Craft is the set of decisions made by the creator of a text.  Studying craft promotes higher-order thinking because it requires analyzing implications of aspects of the text. It is the design of the chart and how that serves the creator’s purpose. It is the use of extended metaphor in a poem. It is the daring use of diction in Leonard Pitts’s best editorials. In order for students to understand the decisions that writers make, and therefore get better at their own decisions, students should learn the craft of the text.

Craft questions/prompts:

  • How did the design of the chart help/hinder your understanding of the data?
  • Circle three examples of the writer’s voice
  • Emulate the poet’s use of extended metaphor in your own original poem

Conventions: why it’s right (or wrong)

And then there are the conventions of a text. How a newspaper article or thank-you note (thanks, Casey) is formatted. Where to put the commas. How to label a pie chart. These are a set of rules that good writers deliberately follow or intentionally break.

Conventions questions/prompts:

  • What are the three ways that the essayist uses a colon?
  • Identify the run-on sentence used by the author. Why did she choose to do that?
  • How does the format of a news article differ from the format of an essay you’d write for English? Why do you think these differences exist?

Of course, all three of these bleed together.

In order for students to understand the nuance of a writer’s argument, they should best understand how the writer has crafted that argument. And to understand the rules that the writer is expertly breaking to make that argument so convincing, they have to understand those rules in the first place–and that’s conventions.

The best texts that we choose will be rich in opportunities for teaching content, craft, and conventions. And the deepest speaking and writing that we inspire from students will probably mention all three at some point, too.

Why I want to point out the content, craft, and conventions model

I notice that becoming aware of this distinction of content, craft, and conventions helps me to sometimes use the same text to teach lessons across multiple classes.
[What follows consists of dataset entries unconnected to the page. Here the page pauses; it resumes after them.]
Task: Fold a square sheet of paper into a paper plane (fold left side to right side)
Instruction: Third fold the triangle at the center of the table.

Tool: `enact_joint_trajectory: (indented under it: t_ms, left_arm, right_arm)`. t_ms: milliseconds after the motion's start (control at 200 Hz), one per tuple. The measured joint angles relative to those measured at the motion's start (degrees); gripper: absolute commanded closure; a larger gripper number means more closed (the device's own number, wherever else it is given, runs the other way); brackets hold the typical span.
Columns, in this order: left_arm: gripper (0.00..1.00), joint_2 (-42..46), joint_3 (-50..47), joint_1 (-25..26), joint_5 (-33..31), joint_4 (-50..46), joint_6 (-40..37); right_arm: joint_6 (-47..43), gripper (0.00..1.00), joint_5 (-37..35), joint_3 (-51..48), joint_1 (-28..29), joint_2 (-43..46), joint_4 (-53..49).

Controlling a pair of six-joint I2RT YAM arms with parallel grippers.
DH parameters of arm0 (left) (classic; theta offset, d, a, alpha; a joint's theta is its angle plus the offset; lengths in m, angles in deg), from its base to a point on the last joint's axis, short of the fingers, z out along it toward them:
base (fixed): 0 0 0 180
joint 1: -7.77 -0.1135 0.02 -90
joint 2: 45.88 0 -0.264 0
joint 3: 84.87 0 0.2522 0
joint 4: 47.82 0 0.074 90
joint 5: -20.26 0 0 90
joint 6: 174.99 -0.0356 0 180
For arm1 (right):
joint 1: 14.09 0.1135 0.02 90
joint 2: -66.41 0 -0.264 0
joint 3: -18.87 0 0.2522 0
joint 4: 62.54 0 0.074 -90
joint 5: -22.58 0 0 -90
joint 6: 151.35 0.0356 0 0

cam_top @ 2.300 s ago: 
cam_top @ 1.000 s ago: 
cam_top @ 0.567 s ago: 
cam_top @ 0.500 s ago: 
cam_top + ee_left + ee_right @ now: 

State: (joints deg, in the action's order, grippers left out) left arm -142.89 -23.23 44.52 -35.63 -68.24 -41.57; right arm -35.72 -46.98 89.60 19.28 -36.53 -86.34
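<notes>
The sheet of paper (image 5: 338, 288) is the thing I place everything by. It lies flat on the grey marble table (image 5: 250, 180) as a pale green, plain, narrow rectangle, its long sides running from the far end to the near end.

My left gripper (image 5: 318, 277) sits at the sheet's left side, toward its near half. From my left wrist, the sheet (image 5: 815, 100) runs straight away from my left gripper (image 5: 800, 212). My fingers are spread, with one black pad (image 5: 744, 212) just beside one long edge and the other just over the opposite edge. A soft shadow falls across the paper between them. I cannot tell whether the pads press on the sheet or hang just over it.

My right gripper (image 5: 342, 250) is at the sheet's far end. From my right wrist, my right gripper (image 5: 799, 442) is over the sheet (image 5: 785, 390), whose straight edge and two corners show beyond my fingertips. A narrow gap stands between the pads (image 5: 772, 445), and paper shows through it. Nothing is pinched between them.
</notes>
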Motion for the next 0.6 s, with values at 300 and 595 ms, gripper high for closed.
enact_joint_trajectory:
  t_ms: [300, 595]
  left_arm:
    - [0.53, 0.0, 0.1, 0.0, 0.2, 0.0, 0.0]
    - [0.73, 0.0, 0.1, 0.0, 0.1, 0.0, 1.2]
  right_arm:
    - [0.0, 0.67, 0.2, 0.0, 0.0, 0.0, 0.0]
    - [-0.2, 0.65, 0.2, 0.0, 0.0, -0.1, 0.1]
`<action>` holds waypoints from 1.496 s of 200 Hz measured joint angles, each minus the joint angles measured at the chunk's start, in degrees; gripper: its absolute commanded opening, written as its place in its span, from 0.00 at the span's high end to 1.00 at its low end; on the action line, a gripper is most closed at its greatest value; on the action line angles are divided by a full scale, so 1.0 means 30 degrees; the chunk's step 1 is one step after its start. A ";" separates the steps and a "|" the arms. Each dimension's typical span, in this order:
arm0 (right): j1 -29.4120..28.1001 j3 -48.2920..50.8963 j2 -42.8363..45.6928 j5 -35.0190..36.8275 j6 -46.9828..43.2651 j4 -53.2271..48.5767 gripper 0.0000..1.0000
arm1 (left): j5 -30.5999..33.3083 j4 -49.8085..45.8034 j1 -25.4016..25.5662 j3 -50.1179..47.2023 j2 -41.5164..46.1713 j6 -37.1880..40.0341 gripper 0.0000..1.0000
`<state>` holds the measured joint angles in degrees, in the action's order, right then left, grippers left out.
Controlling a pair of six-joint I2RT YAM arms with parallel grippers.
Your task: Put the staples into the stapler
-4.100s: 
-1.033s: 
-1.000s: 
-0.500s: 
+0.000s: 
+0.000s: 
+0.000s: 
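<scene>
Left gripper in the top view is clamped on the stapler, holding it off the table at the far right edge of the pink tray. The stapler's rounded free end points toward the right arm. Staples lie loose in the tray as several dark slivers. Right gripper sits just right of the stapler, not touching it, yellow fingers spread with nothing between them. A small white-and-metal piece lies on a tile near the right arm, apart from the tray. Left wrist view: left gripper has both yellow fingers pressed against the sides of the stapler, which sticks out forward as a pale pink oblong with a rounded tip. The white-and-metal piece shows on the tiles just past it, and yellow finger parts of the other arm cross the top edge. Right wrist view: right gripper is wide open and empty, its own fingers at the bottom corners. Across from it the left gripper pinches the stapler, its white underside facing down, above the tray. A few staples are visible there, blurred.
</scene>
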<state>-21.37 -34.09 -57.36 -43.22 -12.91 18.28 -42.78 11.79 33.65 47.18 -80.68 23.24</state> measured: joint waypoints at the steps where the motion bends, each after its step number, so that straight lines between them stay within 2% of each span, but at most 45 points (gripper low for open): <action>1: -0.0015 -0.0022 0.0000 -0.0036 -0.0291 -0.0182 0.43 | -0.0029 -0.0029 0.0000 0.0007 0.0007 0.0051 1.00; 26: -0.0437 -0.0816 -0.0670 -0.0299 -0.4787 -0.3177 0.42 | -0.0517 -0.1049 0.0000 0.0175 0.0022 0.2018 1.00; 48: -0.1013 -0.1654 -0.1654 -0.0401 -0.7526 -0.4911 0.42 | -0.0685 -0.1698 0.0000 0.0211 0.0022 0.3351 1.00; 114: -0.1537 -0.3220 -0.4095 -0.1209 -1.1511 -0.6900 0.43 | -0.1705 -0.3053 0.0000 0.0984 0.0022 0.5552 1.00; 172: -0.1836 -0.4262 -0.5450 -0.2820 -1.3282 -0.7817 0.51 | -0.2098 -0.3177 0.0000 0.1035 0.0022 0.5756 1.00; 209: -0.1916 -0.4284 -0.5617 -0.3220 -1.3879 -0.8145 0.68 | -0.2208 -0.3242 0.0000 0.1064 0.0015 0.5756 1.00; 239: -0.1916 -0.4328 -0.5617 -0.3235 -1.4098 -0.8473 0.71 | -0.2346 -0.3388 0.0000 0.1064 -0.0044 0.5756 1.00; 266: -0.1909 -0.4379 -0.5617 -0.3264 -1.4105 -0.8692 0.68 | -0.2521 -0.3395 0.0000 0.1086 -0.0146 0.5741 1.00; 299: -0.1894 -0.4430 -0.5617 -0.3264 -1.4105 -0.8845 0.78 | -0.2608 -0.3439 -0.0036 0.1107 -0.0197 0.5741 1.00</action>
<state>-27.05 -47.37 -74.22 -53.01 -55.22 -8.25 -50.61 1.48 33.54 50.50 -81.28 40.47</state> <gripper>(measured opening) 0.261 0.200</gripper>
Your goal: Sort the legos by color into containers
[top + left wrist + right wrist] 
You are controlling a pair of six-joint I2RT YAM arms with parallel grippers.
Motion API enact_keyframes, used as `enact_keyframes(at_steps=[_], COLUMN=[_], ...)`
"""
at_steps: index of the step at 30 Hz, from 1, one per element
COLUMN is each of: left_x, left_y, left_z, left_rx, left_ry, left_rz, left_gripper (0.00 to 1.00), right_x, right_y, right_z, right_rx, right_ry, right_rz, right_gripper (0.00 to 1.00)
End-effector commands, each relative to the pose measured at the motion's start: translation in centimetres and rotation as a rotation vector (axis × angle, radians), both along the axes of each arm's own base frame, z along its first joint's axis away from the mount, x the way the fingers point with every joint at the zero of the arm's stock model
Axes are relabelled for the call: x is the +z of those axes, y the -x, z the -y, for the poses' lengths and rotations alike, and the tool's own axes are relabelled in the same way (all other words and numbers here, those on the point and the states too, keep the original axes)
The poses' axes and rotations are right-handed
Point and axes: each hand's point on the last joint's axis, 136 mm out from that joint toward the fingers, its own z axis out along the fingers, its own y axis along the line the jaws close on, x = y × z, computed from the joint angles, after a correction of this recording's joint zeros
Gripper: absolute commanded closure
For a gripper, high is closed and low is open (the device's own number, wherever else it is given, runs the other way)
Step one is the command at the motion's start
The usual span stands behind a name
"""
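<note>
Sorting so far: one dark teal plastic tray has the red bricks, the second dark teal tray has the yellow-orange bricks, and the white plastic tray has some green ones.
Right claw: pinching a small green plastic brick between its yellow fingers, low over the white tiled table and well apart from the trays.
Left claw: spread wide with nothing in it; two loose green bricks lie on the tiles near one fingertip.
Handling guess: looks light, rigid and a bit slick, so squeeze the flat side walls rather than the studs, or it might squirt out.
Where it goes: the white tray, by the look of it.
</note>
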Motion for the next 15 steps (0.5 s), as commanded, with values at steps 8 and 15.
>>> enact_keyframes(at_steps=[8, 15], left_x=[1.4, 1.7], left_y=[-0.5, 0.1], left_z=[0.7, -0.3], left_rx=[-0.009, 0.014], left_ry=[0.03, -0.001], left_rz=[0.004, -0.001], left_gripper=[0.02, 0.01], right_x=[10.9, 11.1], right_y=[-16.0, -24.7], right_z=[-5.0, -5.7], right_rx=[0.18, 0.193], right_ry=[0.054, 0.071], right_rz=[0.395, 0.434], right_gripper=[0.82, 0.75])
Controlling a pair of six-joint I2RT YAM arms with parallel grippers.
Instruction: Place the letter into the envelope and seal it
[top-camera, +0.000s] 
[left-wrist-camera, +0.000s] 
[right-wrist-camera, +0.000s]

Returning to the example of the editorial, I might be able to take a first amendment editorial and teach it to my Humanities 10 class to discuss the Constitution. Then, I may be able to compare that same argument to the students’ thoughts about Shirely Jackson’s “The Lottery,” and finally use the writer’s craft for a revision lesson later in the unit.

When we have so much work to do and so little time to do it, it is helpful to have frameworks around which we can organize our thinking, our planning, and our gathering of curricular resources. Content, craft, and conventions is one of those.

How do you plan text-based lessons? What texts can you use with any class?